If Sarah's loyalty is familial, then Rachel's is professional. Growing up as a self-aware clone, she built her identity around her loyalty to the Dyad Institute. That commitment is tested tonight when Mrs. S and Paul help reunite her with her adoptive father (and creator) Ethan Duncan. To which of her two father figures does Rachel owe allegiance? Duncan or Leekie?

It turns out that dichotomy is a red herring. Rachel's loyalty lies not with any one person, but with the larger organization that created her. She leapfrogs Leekie's position and makes a deal to overthrow him with his newly introduced superior Marian (Michelle Forbes).

Yet while Rachel likes to pretend her corporate loyalties overpower her human emotions, her façade drops a few times tonight. She breaks down in tears when she's reunited with Duncan. And instead of letting Dyad murder Leekie, she gives him a head start—a final parting gift to the man who helped raise her. "Nurture prevails," she explains as she tells Leekie to run for his life—asserting power over him and hinting at her humanity in one fell swoop.

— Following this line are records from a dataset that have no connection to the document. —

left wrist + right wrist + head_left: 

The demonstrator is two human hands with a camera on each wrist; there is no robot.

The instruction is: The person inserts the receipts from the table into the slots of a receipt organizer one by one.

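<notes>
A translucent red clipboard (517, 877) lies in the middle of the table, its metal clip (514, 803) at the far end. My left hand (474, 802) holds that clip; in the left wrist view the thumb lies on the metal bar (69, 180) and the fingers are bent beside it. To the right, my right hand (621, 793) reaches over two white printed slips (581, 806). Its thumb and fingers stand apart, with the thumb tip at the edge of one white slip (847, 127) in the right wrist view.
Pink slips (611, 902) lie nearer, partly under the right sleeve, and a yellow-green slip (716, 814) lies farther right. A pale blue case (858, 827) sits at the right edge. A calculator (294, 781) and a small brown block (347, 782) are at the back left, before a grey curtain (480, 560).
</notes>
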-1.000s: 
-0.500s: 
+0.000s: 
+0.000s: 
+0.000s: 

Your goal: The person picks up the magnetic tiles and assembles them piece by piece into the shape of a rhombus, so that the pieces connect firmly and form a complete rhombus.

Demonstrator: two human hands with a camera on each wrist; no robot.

But Leekie doesn't get off that easily. Rachel betrayed his trust by going to his superior, but Leekie has plenty of betrayal to account for as well. He enlisted Donnie's spying skills through an innocuous sociology study, but refused to tell him the true nature and extent of the testing. Donnie's used to doing the lying, and he doesn't like how it feels to be on this side of the table. He firmly announces he wants out of the study and then accidentally blows Leekie's head off.

Now that's the kind of black comedy that works much better than Aynsley's murder. Bumbling Donnie—who was apparently just in over his head with this whole monitoring thing—accidentally murders the man he was slave to for years while trying to meekly declare his independence. It's an unexpected turn for Donnie and a bittersweet exit for Leekie. Ever the scientist, Leekie assumed he could control Donnie and Rachel the way he controls variables in an experiment. In pretending that his subjects had no agency, Leekie wrote his own downfall. Now it's time for Dyad to learn the same lesson.

Clone Club Conversations

  • While I'm not sure the character ever worked as a Big Bad for this show, I was a big fan of Matt Frewer's amiable performance as Leekie. He will be missed!
  • Master conwoman Sarah—who bluffed her way through weeks as a detective—is thrown completely off her game by the simplest role playing activity in the world.
  • Mrs. S claims she wants to take Kira and leave Sarah behind. Is that her real plan or just a bluff for Leekie's sake? Either way, Maria Doyle Kennedy's eyes look BEAUTIFUL tonight.
  • The fact that Donnie never knew about Dyad's secret nighttime medical tests is no stranger than the fact that none of the clones ever realized it either.
  • Duncan apparently has all of the information on the clone project stored on a couple of floppy disks. That's convenient!
  • Cal's "You're a…Pisces" joke is really lame and only works if Cal knows Sarah's secret is that she is something and not just that she's doing something illegal.
  • I love how Kira—the child of two pragmatists—rips out her tooth without a second thought when she hears Dyad needs her DNA.
  • "Must have been the pressure of family day." Someone give that guy an Emmy!